== Supplied records ==
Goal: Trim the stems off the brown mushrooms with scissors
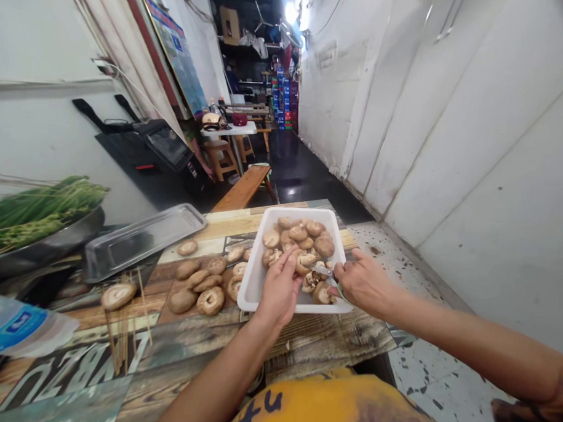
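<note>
A white plastic tray (255, 290) stands on the table in front of me, piled with brown mushrooms (298, 232). Over its near half, my left hand (279, 283) grips one mushroom (304, 261) between thumb and fingers. My right hand (353, 278) is closed around the handles of a pair of scissors (323, 270) from the right side. The scissor blades reach to the underside of the held mushroom, near its stem. More trimmed or whole mushrooms lie below the blades in the tray. Left of the tray, several loose mushrooms (209, 281) rest on the table.
A clear plastic tray (144, 240) lies at the table's far left, beside a metal bowl (40, 245) of green vegetables. Wooden skewers (120, 341) and a mushroom (118, 296) are nearer me. A plastic bottle (23, 325) lies at the left edge. A wooden bench (243, 188) stands beyond.
</note>
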`<action>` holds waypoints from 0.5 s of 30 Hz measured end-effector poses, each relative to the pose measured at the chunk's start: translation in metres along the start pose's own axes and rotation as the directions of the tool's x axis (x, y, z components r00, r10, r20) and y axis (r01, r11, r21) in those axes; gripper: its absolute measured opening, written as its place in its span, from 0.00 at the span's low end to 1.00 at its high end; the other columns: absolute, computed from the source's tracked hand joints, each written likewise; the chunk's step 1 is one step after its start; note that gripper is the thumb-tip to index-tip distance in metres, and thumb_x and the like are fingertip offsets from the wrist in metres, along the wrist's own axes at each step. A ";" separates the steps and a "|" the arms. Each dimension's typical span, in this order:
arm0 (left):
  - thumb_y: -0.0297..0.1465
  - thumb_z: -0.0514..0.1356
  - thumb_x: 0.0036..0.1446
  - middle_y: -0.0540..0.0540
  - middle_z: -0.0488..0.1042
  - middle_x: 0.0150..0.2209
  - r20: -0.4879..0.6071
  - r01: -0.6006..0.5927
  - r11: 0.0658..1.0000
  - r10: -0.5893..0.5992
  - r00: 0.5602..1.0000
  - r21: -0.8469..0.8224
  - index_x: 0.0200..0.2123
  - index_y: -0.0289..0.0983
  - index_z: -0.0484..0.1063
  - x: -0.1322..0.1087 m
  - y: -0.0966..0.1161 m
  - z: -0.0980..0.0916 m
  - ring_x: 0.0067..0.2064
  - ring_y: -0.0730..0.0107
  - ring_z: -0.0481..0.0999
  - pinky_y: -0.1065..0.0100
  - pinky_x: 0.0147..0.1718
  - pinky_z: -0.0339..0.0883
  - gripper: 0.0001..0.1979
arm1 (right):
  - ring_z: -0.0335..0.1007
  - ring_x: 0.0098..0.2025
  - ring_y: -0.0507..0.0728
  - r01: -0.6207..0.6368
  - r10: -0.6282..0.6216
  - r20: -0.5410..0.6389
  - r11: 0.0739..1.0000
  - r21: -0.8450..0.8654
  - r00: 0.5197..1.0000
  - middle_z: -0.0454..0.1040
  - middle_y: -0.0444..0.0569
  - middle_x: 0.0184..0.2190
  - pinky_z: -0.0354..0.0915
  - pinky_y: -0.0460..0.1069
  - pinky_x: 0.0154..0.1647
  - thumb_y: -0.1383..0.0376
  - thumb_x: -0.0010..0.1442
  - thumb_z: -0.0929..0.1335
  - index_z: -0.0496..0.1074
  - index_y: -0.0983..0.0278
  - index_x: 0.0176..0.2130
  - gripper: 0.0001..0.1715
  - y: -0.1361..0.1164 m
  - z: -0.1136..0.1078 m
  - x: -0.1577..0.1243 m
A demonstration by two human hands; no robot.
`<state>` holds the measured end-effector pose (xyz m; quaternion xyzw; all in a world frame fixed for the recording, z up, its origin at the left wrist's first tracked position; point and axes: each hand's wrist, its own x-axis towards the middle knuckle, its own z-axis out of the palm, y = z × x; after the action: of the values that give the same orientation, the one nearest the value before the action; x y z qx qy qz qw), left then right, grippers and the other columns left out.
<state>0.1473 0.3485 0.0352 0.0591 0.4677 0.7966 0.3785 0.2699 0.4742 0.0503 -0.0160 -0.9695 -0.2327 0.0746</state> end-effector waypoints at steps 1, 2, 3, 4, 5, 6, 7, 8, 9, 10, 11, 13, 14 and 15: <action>0.29 0.59 0.58 0.39 0.76 0.48 -0.005 0.004 1.000 -0.004 1.000 -0.005 0.50 0.36 0.72 0.001 0.000 -0.001 0.49 0.66 0.75 0.67 0.48 0.68 0.16 | 0.64 0.20 0.54 0.015 -0.015 0.008 1.000 0.004 1.000 0.73 0.51 0.19 0.52 0.52 0.37 0.55 0.64 0.64 0.72 0.69 0.28 0.22 -0.001 0.001 0.001; 0.29 0.59 0.58 0.40 0.76 0.47 -0.013 0.010 1.000 -0.010 1.000 -0.012 0.49 0.36 0.73 0.002 -0.001 -0.003 0.48 0.66 0.75 0.66 0.47 0.69 0.15 | 0.64 0.21 0.54 0.025 -0.025 0.022 1.000 0.013 0.999 0.73 0.51 0.19 0.52 0.52 0.36 0.57 0.64 0.64 0.72 0.69 0.28 0.20 -0.001 0.002 0.003; 0.28 0.59 0.57 0.40 0.77 0.46 -0.021 0.017 1.000 -0.017 1.000 -0.019 0.48 0.36 0.73 0.003 -0.001 -0.004 0.46 0.67 0.76 0.66 0.46 0.69 0.14 | 0.64 0.21 0.54 0.024 -0.025 0.043 0.999 0.030 0.999 0.74 0.51 0.20 0.52 0.51 0.35 0.59 0.64 0.64 0.72 0.69 0.28 0.19 -0.002 0.002 0.004; 0.28 0.59 0.57 0.41 0.77 0.44 -0.028 0.024 0.999 -0.025 0.999 -0.025 0.47 0.35 0.74 0.005 -0.002 -0.005 0.44 0.67 0.77 0.65 0.45 0.70 0.13 | 0.64 0.22 0.54 0.012 -0.016 0.068 0.999 0.051 0.998 0.74 0.52 0.21 0.52 0.51 0.34 0.60 0.64 0.64 0.72 0.69 0.28 0.18 -0.003 0.002 0.006; 0.28 0.59 0.57 0.41 0.78 0.42 -0.035 0.031 0.999 -0.032 0.999 -0.030 0.45 0.35 0.74 0.006 -0.002 -0.006 0.42 0.68 0.77 0.65 0.44 0.70 0.12 | 0.64 0.22 0.54 -0.005 -0.002 0.090 0.997 0.071 0.996 0.75 0.52 0.21 0.51 0.51 0.33 0.61 0.64 0.64 0.73 0.69 0.29 0.18 -0.003 0.002 0.008; 0.28 0.59 0.57 0.42 0.78 0.40 -0.038 0.038 0.999 -0.039 0.999 -0.034 0.43 0.34 0.75 0.007 -0.001 -0.007 0.40 0.69 0.77 0.66 0.43 0.71 0.11 | 0.65 0.22 0.55 -0.022 0.013 0.105 0.996 0.089 0.994 0.75 0.52 0.22 0.51 0.51 0.33 0.60 0.64 0.64 0.73 0.69 0.29 0.18 -0.004 0.002 0.009; 0.28 0.59 0.57 0.42 0.78 0.39 -0.034 0.044 0.998 -0.045 0.998 -0.037 0.42 0.33 0.75 0.008 0.000 -0.008 0.38 0.70 0.77 0.67 0.41 0.71 0.10 | 0.65 0.22 0.55 -0.039 0.027 0.114 0.993 0.107 0.993 0.75 0.52 0.22 0.51 0.51 0.32 0.59 0.63 0.64 0.74 0.69 0.30 0.18 -0.003 0.002 0.010; 0.27 0.59 0.57 0.42 0.78 0.38 -0.026 0.048 0.998 -0.049 0.998 -0.038 0.41 0.33 0.75 0.009 0.002 -0.008 0.37 0.71 0.77 0.68 0.40 0.71 0.09 | 0.66 0.23 0.55 -0.062 0.047 0.119 0.990 0.128 0.992 0.76 0.51 0.22 0.52 0.51 0.32 0.58 0.63 0.65 0.74 0.68 0.31 0.18 -0.002 0.001 0.010; 0.27 0.59 0.58 0.42 0.78 0.38 -0.018 0.048 0.998 -0.049 0.999 -0.037 0.41 0.32 0.75 0.009 0.005 -0.009 0.37 0.71 0.76 0.69 0.39 0.71 0.09 | 0.66 0.23 0.55 -0.085 0.066 0.123 0.984 0.158 0.990 0.76 0.50 0.22 0.52 0.50 0.32 0.56 0.62 0.65 0.74 0.67 0.31 0.18 -0.001 0.000 0.009; 0.27 0.58 0.58 0.42 0.78 0.39 -0.013 0.046 0.998 -0.047 0.999 -0.032 0.41 0.32 0.75 0.009 0.009 -0.011 0.37 0.72 0.76 0.70 0.39 0.71 0.09 | 0.67 0.23 0.55 -0.113 0.088 0.129 0.973 0.200 0.988 0.76 0.49 0.22 0.52 0.50 0.32 0.54 0.61 0.66 0.75 0.66 0.31 0.18 0.001 0.000 0.007; 0.27 0.58 0.58 0.41 0.78 0.40 -0.014 0.034 0.999 -0.034 0.999 -0.022 0.42 0.32 0.75 0.009 0.014 -0.014 0.38 0.72 0.76 0.70 0.40 0.71 0.09 | 0.67 0.25 0.55 -0.151 0.119 0.139 0.955 0.255 0.983 0.76 0.49 0.22 0.52 0.49 0.31 0.52 0.60 0.67 0.75 0.65 0.32 0.18 0.003 0.000 0.004; 0.29 0.60 0.57 0.41 0.77 0.43 -0.054 -0.053 0.998 0.055 0.997 0.030 0.43 0.33 0.74 0.011 0.028 -0.029 0.41 0.70 0.76 0.69 0.42 0.70 0.11 | 0.69 0.28 0.57 -0.242 0.196 0.158 0.897 0.371 0.968 0.76 0.49 0.23 0.52 0.48 0.30 0.49 0.57 0.68 0.75 0.62 0.33 0.19 0.004 0.002 -0.003; 0.31 0.61 0.56 0.42 0.77 0.45 -0.072 -0.108 0.991 0.114 0.991 0.079 0.45 0.35 0.74 0.012 0.037 -0.040 0.44 0.69 0.76 0.69 0.44 0.70 0.13 | 0.70 0.29 0.57 -0.280 0.232 0.163 0.864 0.417 0.959 0.77 0.48 0.23 0.52 0.48 0.29 0.48 0.56 0.68 0.76 0.61 0.34 0.20 0.004 0.003 -0.006; 0.32 0.61 0.55 0.44 0.76 0.47 -0.108 -0.192 0.968 0.211 0.972 0.162 0.46 0.37 0.73 0.015 0.046 -0.054 0.47 0.68 0.75 0.69 0.46 0.68 0.15 | 0.70 0.30 0.57 -0.314 0.267 0.167 0.832 0.457 0.949 0.77 0.48 0.23 0.52 0.47 0.29 0.47 0.56 0.68 0.76 0.61 0.35 0.20 0.003 0.006 -0.010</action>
<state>0.0876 0.3077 0.0379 0.0851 0.5405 0.7956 0.2602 0.2791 0.4798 0.0453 -0.1554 -0.9854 0.0285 0.0640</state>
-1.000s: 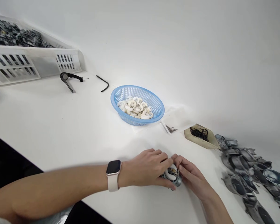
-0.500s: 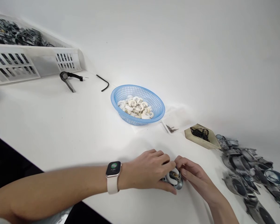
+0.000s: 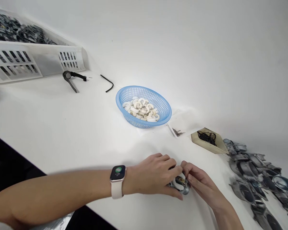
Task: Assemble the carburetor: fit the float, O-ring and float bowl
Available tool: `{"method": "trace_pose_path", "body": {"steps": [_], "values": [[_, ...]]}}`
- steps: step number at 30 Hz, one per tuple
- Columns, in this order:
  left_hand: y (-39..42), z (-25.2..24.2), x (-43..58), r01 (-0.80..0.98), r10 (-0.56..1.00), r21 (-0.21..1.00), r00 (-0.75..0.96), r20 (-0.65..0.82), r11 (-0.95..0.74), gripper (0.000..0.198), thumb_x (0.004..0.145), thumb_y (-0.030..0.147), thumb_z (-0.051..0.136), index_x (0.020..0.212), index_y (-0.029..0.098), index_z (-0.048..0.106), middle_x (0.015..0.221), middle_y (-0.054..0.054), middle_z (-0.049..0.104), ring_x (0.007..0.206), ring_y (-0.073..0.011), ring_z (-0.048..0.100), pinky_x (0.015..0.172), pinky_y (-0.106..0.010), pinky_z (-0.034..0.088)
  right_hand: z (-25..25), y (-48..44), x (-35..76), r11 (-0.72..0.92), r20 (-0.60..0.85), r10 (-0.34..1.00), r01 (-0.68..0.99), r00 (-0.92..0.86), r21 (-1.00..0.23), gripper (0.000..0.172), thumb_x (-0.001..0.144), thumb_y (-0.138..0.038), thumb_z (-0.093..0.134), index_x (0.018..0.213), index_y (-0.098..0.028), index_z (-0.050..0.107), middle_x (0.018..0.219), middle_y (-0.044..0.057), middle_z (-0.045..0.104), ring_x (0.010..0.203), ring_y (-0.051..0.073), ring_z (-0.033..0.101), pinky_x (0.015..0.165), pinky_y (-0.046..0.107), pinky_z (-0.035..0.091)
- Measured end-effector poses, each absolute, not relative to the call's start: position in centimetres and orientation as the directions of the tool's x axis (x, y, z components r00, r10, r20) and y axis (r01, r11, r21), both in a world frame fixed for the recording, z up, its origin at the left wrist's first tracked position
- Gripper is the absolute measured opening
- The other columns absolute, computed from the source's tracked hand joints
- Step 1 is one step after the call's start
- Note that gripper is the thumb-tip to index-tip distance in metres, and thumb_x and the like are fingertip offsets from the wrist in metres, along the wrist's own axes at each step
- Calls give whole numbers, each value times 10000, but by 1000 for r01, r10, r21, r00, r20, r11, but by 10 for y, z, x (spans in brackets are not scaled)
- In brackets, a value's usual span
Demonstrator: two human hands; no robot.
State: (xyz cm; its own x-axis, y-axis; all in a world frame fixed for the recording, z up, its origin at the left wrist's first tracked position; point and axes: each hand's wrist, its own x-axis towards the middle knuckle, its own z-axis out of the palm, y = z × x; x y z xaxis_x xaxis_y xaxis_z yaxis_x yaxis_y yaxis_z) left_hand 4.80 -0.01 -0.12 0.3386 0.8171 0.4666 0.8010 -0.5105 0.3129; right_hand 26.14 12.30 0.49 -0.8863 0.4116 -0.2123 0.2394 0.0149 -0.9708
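Note:
My left hand (image 3: 158, 177), with a watch (image 3: 117, 174) on its wrist, curls over a small grey metal housing (image 3: 186, 190) and grips it just above the white table. A white curved piece (image 3: 176, 184) sits in the housing, with yellowish strands inside its curve. My right hand (image 3: 199, 179) is at the housing's right side, thumb and forefinger pinched together at its upper edge. Whatever lies between those fingertips is too small or hidden to make out. Part of the housing is covered by the left fingers.
Beyond the hands stands a blue basket (image 3: 144, 88) of white C-shaped pieces. To its right are small metal pins (image 3: 178, 132), a beige tray (image 3: 201, 146) of black cords and several metal housings (image 3: 244, 167). At left lie a hex key (image 3: 109, 83), a black clamp-like tool (image 3: 70, 76) and a white crate (image 3: 48, 65).
The view has shifted slightly. Both hands stay at the housing in nearly the same pose, with only a slight movement of the right fingers.

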Motion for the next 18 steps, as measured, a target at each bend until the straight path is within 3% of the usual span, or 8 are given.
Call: {"method": "trace_pose_path", "body": {"steps": [9,14,18], "values": [[3,3,41,750,856,442,326,401,-492,551,898,689,580,1137,193,572,948,-50,660,859,-226,647,744,-337,479,-4,118,256,-74,-187,466,173,-865,-982,299,963,-504,589,862,-230,524,820,-9,378,693,151,349,628,274,322],[1,6,40,719,865,489,347,364,-494,537,891,646,633,1224,233,548,1042,-38,652,896,-216,656,775,-328,471,-1,119,255,-241,-203,519,86,-830,-967,266,993,-470,562,898,-229,500,755,-40,373,581,107,233,555,261,233],[4,2,41,740,888,502,305,343,-448,552,869,680,633,1184,232,564,1007,-33,652,873,-220,652,766,-333,462,5,122,257,-190,-127,593,15,-795,-982,225,1004,-426,560,911,-225,518,752,-40,397,579,100,279,577,275,244]]}}
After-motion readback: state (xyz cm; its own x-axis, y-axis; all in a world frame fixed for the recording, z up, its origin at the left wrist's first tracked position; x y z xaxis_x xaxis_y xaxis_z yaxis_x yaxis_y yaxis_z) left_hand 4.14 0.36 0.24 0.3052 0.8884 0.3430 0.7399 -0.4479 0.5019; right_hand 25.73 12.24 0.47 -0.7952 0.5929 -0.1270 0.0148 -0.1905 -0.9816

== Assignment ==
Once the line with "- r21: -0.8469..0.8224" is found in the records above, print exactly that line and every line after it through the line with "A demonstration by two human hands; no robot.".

== Written answer ==
  - r21: -0.8469..0.8224
  - index_x: 0.0200..0.2123
  - index_y: -0.0289..0.0983
  - index_z: -0.0484..0.1063
  - x: -0.1322..0.1087 m
  - y: -0.0966..0.1161 m
  - z: -0.0980..0.0916 m
  - ring_x: 0.0067..0.2064
  - ring_y: -0.0730..0.0107
  - ring_z: -0.0481..0.0999
  - pinky_y: -0.1065..0.0100
  - pinky_x: 0.0147..0.1718
  - pinky_z: -0.0339..0.0883
  - gripper: 0.0001..0.1979
arm1 (right):
  - ring_z: -0.0335..0.1007
  - ring_x: 0.0098..0.2025
  - ring_y: -0.0507..0.0728
  - r01: -0.6207..0.6368
  - r10: -0.6282..0.6216
  - r20: -0.5410..0.6389
  - r11: 0.0739..1.0000
  - r21: -0.8450..0.8654
  - r00: 0.5197..1.0000
  - middle_z: -0.0454..0.1040
  - middle_y: -0.0444..0.0569
  - middle_x: 0.0184..0.2190
  - pinky_z: -0.0354..0.0915
  - pinky_y: -0.0460..0.1069
  - pinky_x: 0.0154..0.1647
  - thumb_y: -0.1383..0.0376
  - thumb_x: -0.0010..0.1442
  - thumb_z: -0.0929..0.1335
  - index_z: -0.0496..0.1074
  - index_y: -0.0983..0.0278
  - index_x: 0.0176..0.2130
  - gripper: 0.0001..0.1715
  - y: -0.1361..0.1164 m
  - z: -0.1136..0.1078 m
  - x: -0.1577..0.1243 m
A demonstration by two human hands; no robot.

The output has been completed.